I get the same or similar times when running in different RHELs and Fedoras, with different journal sizes. What can you tell us about the machine where these commands were run?

I'm extremely surprise by your results, my tests always show differences.
This run was on an Alma 9.3 server, bare metal, SSD, XFS, but affinity limited to 1 core

Some other numbers (running each commands twice, showing the second run):

On a small Fedora 39 VPS

# time sh -c "journalctl | tail -c 100m > /dev/null"
real	0m46,968s
user	0m36,875s
sys	0m9,878s

# time sh -c "journalctl --reverse | head -c 100m | tac > /dev/null"
real	0m18,551s
user	0m14,397s
sys	0m4,070s

# journalctl --disk-usage
Archived and active journals take up 886.7M in the file system.

On an 8 years old laptop, Fedora 39, SSD, encrypted disk, ext4

$ time sh -c "journalctl | tail -c 100m > /dev/null"
real	19m13,850s
user	10m36,594s
sys	8m33,288s

$ time sh -c "journalctl --reverse | head -c 100m | tac > /dev/null"

real	5m33,438s
user	3m4,797s
sys	2m28,186s

$ journalctl --disk-usage
Archived and active journals take up 1.3G in the file system.
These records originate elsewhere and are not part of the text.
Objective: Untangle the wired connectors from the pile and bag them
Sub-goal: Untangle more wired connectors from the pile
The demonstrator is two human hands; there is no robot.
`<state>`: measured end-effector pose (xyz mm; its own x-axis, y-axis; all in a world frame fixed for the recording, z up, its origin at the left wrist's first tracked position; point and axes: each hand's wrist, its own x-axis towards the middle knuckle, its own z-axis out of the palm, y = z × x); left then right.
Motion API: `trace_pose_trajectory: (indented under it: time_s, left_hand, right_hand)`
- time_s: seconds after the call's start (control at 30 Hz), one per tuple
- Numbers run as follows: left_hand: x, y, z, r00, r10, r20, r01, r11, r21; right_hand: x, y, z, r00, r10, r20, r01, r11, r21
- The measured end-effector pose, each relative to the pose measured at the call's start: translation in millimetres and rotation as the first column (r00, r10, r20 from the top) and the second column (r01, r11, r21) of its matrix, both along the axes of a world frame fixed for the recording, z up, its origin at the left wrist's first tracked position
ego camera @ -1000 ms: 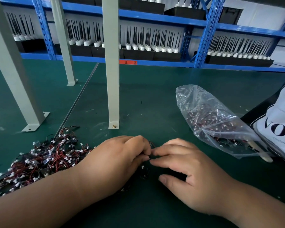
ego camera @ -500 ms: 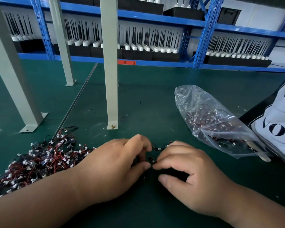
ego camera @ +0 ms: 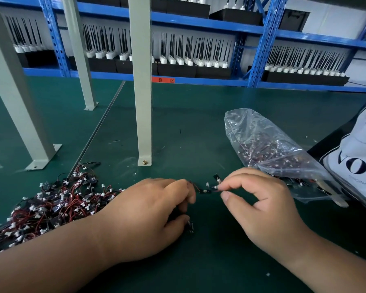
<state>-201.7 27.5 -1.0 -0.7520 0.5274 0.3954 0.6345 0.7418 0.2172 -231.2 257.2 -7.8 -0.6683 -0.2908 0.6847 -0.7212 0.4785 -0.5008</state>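
Observation:
A tangled pile of wired connectors point(ego camera: 51, 206), red and black wires with white plugs, lies on the green mat at the lower left. My left hand point(ego camera: 148, 216) rests beside it, fingers curled on a few small connectors. My right hand point(ego camera: 260, 204) pinches one end of a wired connector point(ego camera: 205, 190) that stretches between both hands just above the mat. A clear plastic bag point(ego camera: 270, 153) holding many connectors lies to the right, its mouth toward my right hand.
A grey post point(ego camera: 142, 85) is bolted to the green mat point(ego camera: 190, 134) just behind my hands, with two more posts at the left. Blue shelving with black antenna trays runs along the back. A white printed bag point(ego camera: 357, 166) sits at the right edge.
My hands have drawn apart. The right hand lifted and moved right, pulling a connector out from the left hand's small bunch, so the wire now spans the gap between them.

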Motion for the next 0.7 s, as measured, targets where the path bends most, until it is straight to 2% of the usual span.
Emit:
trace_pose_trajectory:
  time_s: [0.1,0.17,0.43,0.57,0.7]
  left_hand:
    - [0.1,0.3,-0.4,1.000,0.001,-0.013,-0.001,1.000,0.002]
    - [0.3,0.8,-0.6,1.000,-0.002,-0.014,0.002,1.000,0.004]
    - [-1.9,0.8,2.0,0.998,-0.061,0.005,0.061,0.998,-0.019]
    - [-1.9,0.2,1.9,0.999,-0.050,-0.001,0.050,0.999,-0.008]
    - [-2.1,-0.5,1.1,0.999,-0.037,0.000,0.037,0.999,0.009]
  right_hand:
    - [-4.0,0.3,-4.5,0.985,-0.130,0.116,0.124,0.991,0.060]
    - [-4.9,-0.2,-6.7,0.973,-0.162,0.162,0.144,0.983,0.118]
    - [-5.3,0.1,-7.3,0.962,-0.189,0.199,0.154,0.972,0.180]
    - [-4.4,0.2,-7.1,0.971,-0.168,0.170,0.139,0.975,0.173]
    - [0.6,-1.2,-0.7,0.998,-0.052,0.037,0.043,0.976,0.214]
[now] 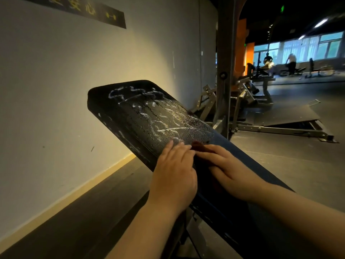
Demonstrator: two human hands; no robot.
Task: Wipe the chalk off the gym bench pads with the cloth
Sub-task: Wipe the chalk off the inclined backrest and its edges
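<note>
A black padded bench pad (115, 101) slopes up and away from me, and white chalk scribbles (149, 113) cover its upper half. My left hand (173, 172) lies flat on the pad with its fingers straight. Beside it, my right hand (229, 169) also lies flat, pressing on a dark red cloth (200, 147) of which only a small part shows under and ahead of the fingers. Both hands sit just below the chalked area.
A pale wall (74, 71) runs close along the left with a yellow skirting. A steel upright (224, 62) and low machine frames (280, 128) stand right of the bench. Far back right, people (291, 62) move near bright windows.
</note>
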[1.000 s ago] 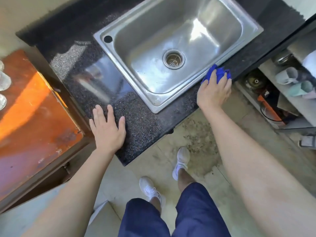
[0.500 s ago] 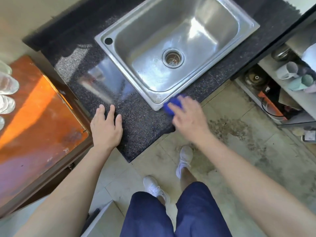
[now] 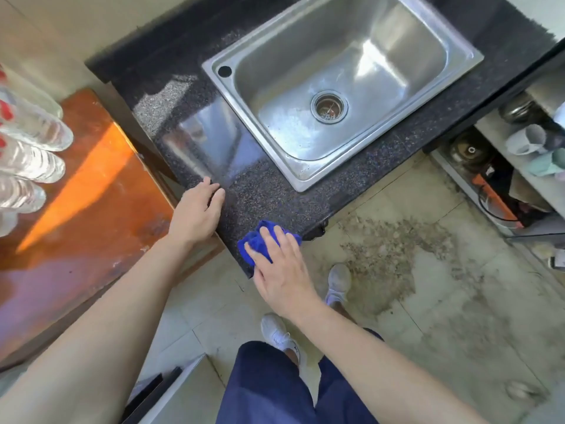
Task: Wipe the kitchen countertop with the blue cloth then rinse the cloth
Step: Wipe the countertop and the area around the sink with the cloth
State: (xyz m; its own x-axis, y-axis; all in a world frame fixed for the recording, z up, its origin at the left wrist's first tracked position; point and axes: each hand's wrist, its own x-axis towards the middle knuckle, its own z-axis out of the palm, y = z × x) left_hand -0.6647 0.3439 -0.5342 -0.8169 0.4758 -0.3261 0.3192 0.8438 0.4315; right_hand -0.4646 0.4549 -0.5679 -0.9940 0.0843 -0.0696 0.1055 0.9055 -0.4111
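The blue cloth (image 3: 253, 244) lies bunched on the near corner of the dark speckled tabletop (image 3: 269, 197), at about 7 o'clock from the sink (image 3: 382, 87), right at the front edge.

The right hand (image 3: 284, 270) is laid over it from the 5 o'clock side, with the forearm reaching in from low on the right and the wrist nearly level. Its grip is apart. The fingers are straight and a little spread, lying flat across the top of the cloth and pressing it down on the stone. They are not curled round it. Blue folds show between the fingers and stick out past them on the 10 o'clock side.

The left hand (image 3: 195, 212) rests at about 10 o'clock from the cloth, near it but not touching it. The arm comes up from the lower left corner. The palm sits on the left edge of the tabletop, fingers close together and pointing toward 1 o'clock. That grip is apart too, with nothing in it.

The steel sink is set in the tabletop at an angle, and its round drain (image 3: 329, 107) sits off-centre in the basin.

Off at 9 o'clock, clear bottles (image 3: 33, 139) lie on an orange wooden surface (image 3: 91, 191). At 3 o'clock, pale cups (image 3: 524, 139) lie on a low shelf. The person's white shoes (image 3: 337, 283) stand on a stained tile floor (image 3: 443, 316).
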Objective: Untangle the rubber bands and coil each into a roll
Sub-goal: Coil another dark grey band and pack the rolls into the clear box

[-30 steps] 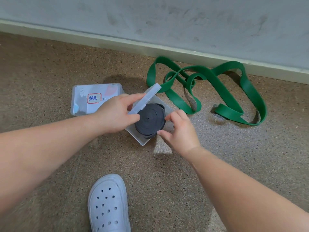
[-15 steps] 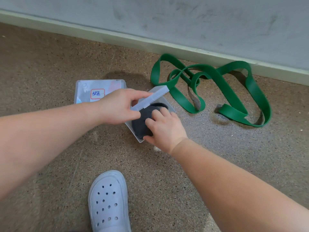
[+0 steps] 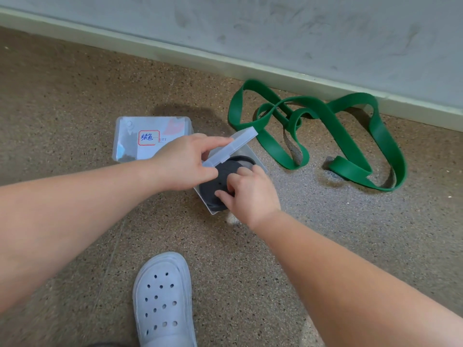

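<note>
Shoe: nearest to me, a pale perforated clog (image 3: 164, 299) at the bottom edge, toe pointing away, flat on the speckled floor (image 3: 325, 234).
Forearms: both bare arms reach forward from the lower corners and meet above the clog.
Right hand (image 3: 250, 194): clenched on the black band roll (image 3: 215, 189); I see the fingers curled over its top and the thumb against its near face.
Black band roll: this one is already coiled into a flat disc and sits inside the clear box (image 3: 210, 208), partly covered by both hands.
Clear box: open, resting on the floor with one corner turned toward me.
Left hand (image 3: 183, 164): grasping the lid (image 3: 235, 146), pinched between thumb and forefinger at its near end.
Lid: translucent, tipped up on edge over the far-left side of the box, just above the roll.
Labelled box (image 3: 130, 146): a second clear box, closed, flat on the floor just beyond the left hand, with a red-framed label bearing blue handwriting that I cannot read.
Green band (image 3: 350, 169): loose and uncoiled, lying in crossing loops on the floor to the far right of the boxes, its far loops close to the skirting (image 3: 175, 53).
Wall (image 3: 275, 26): grey and scuffed, rising behind the skirting.
</note>
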Action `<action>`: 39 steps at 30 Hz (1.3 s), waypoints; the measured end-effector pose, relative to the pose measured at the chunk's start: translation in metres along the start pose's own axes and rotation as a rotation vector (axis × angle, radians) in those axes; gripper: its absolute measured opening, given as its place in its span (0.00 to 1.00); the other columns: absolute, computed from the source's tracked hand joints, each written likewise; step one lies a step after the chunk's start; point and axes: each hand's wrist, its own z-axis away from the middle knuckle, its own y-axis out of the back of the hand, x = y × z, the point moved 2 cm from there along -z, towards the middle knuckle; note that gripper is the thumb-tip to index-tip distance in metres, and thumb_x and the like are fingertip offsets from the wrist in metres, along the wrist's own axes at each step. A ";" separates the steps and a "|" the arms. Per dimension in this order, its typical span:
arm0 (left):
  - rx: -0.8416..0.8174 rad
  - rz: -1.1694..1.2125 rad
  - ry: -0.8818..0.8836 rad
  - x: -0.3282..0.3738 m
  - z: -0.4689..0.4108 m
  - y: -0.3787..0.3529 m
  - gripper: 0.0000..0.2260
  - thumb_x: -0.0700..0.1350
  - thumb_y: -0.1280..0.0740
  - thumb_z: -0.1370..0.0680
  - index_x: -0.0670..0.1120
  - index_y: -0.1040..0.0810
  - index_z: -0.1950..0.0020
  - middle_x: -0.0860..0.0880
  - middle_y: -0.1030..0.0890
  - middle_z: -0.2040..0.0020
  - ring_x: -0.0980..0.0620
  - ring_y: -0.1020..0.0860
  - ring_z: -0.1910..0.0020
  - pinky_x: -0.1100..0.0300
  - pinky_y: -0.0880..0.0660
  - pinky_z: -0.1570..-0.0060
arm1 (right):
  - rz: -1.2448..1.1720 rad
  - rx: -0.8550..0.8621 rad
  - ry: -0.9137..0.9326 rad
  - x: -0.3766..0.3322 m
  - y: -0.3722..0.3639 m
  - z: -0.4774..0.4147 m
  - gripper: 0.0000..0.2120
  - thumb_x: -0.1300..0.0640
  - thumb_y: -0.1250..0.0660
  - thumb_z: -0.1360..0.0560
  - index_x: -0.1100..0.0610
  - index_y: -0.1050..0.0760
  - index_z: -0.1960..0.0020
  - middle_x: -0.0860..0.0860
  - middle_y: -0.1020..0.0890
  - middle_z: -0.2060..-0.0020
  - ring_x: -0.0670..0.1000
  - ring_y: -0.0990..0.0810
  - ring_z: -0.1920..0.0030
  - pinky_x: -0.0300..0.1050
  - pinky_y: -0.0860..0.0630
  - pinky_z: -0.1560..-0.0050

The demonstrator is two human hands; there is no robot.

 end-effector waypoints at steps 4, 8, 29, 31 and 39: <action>0.028 0.046 -0.005 -0.003 0.001 -0.001 0.31 0.45 0.31 0.27 0.69 0.32 0.28 0.56 0.26 0.53 0.61 0.26 0.55 0.64 0.32 0.57 | -0.084 -0.011 0.132 0.018 0.001 0.015 0.14 0.41 0.29 0.30 0.53 0.22 0.55 0.51 0.25 0.58 0.57 0.28 0.54 0.50 0.26 0.52; 0.016 0.049 0.000 0.001 0.001 0.002 0.31 0.43 0.31 0.27 0.69 0.31 0.29 0.55 0.24 0.52 0.63 0.27 0.58 0.65 0.32 0.59 | -0.028 -0.034 0.280 0.025 0.003 0.012 0.09 0.49 0.24 0.30 0.53 0.21 0.56 0.52 0.25 0.55 0.59 0.27 0.52 0.55 0.24 0.55; 0.015 0.121 -0.010 0.000 0.010 -0.014 0.18 0.48 0.33 0.26 0.65 0.23 0.39 0.57 0.17 0.57 0.56 0.21 0.61 0.55 0.23 0.58 | 0.007 -0.173 0.375 0.035 0.003 -0.013 0.06 0.56 0.28 0.25 0.58 0.22 0.58 0.56 0.20 0.62 0.61 0.24 0.56 0.54 0.23 0.61; 0.048 0.114 -0.007 0.002 0.010 -0.017 0.16 0.48 0.31 0.26 0.64 0.23 0.40 0.56 0.18 0.58 0.52 0.20 0.59 0.51 0.21 0.56 | -0.052 -0.072 0.314 0.034 -0.004 -0.007 0.07 0.58 0.27 0.27 0.59 0.24 0.60 0.57 0.20 0.64 0.61 0.23 0.59 0.52 0.24 0.62; 0.090 0.089 0.048 0.003 0.013 -0.015 0.23 0.47 0.29 0.27 0.60 0.26 0.32 0.54 0.19 0.53 0.60 0.25 0.65 0.58 0.27 0.59 | -0.323 0.021 0.076 0.044 0.002 0.027 0.05 0.61 0.33 0.29 0.57 0.24 0.53 0.54 0.23 0.51 0.58 0.24 0.48 0.52 0.25 0.46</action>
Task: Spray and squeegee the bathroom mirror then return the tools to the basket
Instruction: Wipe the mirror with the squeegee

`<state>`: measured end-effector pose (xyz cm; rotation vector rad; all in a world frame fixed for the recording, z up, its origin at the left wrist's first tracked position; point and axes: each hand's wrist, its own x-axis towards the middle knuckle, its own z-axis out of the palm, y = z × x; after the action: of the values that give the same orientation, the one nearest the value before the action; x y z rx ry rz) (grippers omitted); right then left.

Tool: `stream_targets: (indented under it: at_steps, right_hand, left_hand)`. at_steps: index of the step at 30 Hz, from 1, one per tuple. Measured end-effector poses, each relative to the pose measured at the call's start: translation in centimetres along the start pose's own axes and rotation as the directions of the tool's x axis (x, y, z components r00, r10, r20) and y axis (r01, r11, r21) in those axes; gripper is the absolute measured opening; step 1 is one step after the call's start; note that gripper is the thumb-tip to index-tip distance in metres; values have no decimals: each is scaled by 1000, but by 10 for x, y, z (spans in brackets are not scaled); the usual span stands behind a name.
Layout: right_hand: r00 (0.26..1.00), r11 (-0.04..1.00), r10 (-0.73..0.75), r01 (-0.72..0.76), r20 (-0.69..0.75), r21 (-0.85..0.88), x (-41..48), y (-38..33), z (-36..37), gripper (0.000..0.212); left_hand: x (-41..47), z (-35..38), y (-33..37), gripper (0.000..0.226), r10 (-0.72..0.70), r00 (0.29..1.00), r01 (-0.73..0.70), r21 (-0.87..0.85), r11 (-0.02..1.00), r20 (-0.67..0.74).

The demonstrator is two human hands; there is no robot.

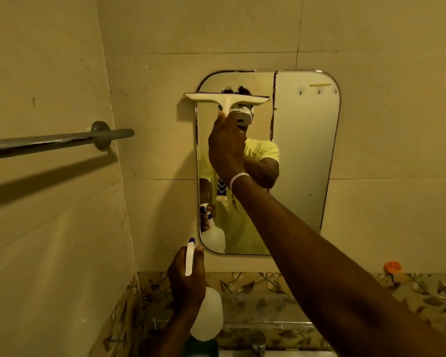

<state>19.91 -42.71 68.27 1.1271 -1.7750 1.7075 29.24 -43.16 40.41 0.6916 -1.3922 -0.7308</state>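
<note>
Up top, right hand (225,148) grips squeegee (225,98) overhanging mirror's (304,161) left edge; left hand (188,276) holds spray bottle (204,315).

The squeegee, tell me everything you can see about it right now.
The squeegee is a cream-white plastic T shape: a long flat blade head across the top and a short handle running down from its middle. The right hand grips the handle from below. The head is level, pressed against the upper left part of the mirror, with its left end overhanging the mirror's edge onto the tiled wall.
</note>
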Motion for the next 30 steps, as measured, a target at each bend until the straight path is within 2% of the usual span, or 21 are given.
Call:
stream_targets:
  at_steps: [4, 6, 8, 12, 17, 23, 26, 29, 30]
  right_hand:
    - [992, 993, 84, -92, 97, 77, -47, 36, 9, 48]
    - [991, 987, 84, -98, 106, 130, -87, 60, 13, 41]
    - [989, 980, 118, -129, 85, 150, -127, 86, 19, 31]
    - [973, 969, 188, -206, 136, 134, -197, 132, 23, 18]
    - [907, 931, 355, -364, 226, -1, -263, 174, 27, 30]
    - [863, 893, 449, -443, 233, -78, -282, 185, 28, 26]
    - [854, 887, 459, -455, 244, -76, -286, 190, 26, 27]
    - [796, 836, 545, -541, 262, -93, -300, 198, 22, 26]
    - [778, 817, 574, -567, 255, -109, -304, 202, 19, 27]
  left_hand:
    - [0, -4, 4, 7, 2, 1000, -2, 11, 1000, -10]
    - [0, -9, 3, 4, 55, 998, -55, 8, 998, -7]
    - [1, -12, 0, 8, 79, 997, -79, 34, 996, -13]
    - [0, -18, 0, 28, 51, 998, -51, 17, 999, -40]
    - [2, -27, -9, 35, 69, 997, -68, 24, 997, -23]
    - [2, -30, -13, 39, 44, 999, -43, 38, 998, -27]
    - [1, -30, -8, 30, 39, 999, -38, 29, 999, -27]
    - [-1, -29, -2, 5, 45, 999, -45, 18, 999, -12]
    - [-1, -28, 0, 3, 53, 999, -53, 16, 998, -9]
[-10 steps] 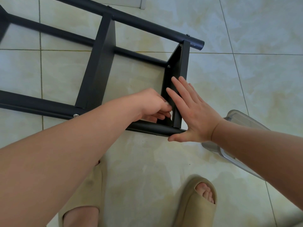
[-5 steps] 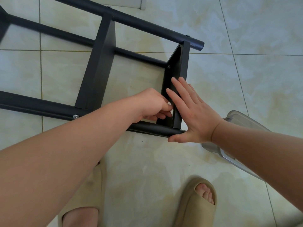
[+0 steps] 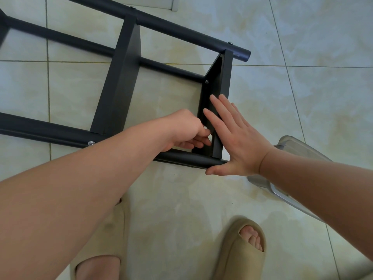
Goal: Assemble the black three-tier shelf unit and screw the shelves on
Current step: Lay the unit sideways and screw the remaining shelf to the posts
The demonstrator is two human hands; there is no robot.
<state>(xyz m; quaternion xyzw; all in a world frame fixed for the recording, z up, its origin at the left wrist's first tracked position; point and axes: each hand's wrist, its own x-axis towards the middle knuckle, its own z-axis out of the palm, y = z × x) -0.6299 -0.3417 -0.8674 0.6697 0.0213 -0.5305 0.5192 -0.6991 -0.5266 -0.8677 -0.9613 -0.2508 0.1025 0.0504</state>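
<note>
The black shelf unit (image 3: 181, 31) lies on its side on the tiled floor. Its end shelf (image 3: 224, 81) stands on edge between the far tube and the near tube (image 3: 40, 128). My right hand (image 3: 236, 138) presses flat on the end shelf's outer face, with the thumb under the near tube's end. My left hand (image 3: 185, 128) reaches inside the frame. Its curled fingers pinch a small part against the shelf's inner face near the near tube, and the fingers hide that part. A middle shelf (image 3: 121, 77) sits further left.
A silver screw head (image 3: 91, 143) shows on the near tube and another screw (image 3: 206, 81) on the end shelf's inner face. A clear plastic container (image 3: 292, 146) lies behind my right wrist. My feet in beige slippers (image 3: 242, 249) stand just below the frame.
My left hand's fingers have shifted slightly at the shelf's inner face. The right hand and the frame have stayed where they were.
</note>
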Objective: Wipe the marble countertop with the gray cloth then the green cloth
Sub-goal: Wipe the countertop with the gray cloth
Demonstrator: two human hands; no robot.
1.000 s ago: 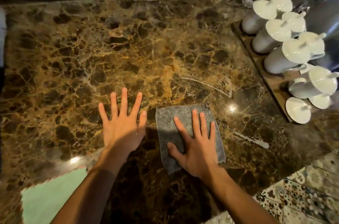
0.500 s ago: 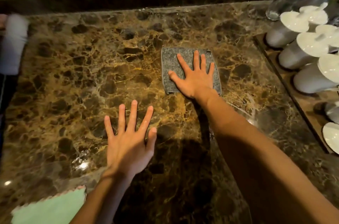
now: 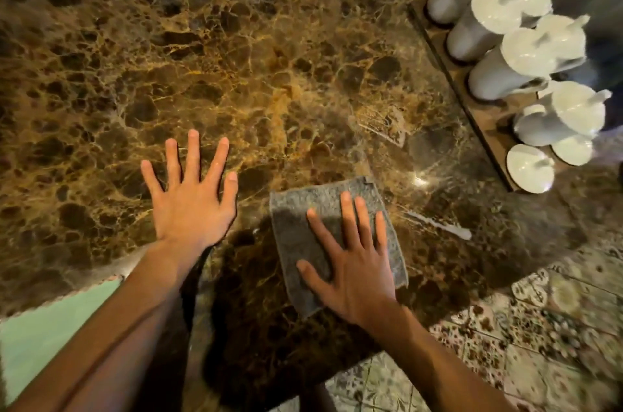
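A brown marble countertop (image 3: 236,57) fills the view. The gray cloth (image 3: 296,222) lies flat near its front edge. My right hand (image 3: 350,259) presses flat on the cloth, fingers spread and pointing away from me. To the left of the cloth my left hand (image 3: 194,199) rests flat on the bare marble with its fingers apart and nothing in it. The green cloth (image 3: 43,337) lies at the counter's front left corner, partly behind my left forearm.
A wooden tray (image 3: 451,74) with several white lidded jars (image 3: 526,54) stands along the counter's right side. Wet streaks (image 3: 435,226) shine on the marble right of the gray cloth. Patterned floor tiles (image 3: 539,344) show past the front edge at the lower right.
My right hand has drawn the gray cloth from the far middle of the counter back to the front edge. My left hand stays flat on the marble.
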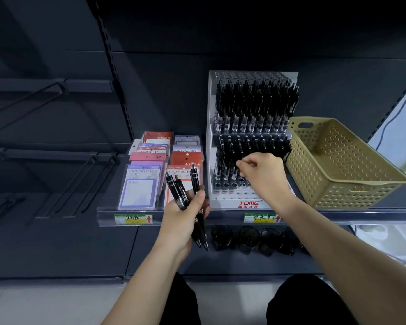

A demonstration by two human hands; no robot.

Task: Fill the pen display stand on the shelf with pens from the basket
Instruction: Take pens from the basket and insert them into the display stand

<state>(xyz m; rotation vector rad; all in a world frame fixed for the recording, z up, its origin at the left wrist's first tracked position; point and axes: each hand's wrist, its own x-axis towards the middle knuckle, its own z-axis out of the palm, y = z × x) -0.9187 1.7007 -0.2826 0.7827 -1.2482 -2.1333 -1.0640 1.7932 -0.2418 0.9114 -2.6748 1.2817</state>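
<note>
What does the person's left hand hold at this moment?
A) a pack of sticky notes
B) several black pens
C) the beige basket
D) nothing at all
B: the left hand grips a bunch of black pens, with their clicker ends pointing up and their tips sticking out below the hand.

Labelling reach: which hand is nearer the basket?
Right. The right hand is at the pen stand's lower rows, just left of the basket; the left hand grips pens farther left, past the stand.
</note>
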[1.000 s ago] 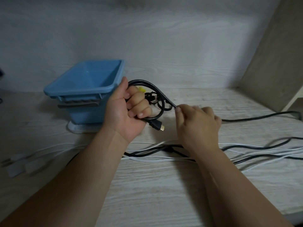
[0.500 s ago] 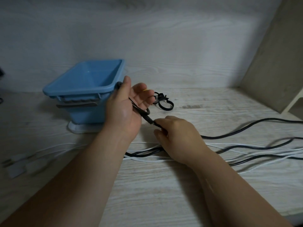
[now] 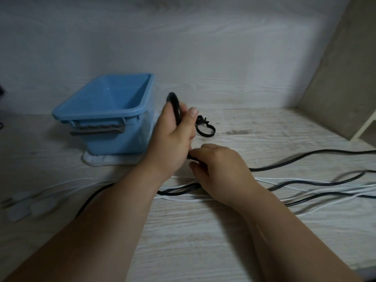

On an old desktop acting as NAS, SSD,

# time sh -c "journalctl | tail -c 100m > /dev/null"
real	10m21,551s
user	5m0,823s
sys	5m20,703s


# time sh -c "journalctl --reverse | head -c 100m | tac > /dev/null"
real	2m19,282s
user	1m7,450s
sys	1m12,177s

# journalctl --disk-usage
Archived and active journals take up 3.3G in the file system.

Unless I'm mistaken, using tail or heads after calling journalctl will still load the whole file

You are mistaken :)
I don't know how --reverse is implemented, but head will close it stdin as soon as it reaches the limit, so journalctl will exit, thus it'll load only the latest journal chunks, not all of them. Using tail you must read everything from disk and decompress it, the difference can be huge.

@pmoravec

For the implementation, the quick and dirty way is to pass sh -c "journalctl --reverse | head -c 100m | tac as command, with also a suggested name

Right now sizelimit is doing a tail, keeping the whole output in memory, and if we timeout we have the earliest logs that might have been excluded with a larger timeout.

We could do it in 2 steps:

  1. run journalctl --reverse with a head limit (using head or a python implementation), writing to a temp file
  2. reverse the temp file (using tac or a python implementation)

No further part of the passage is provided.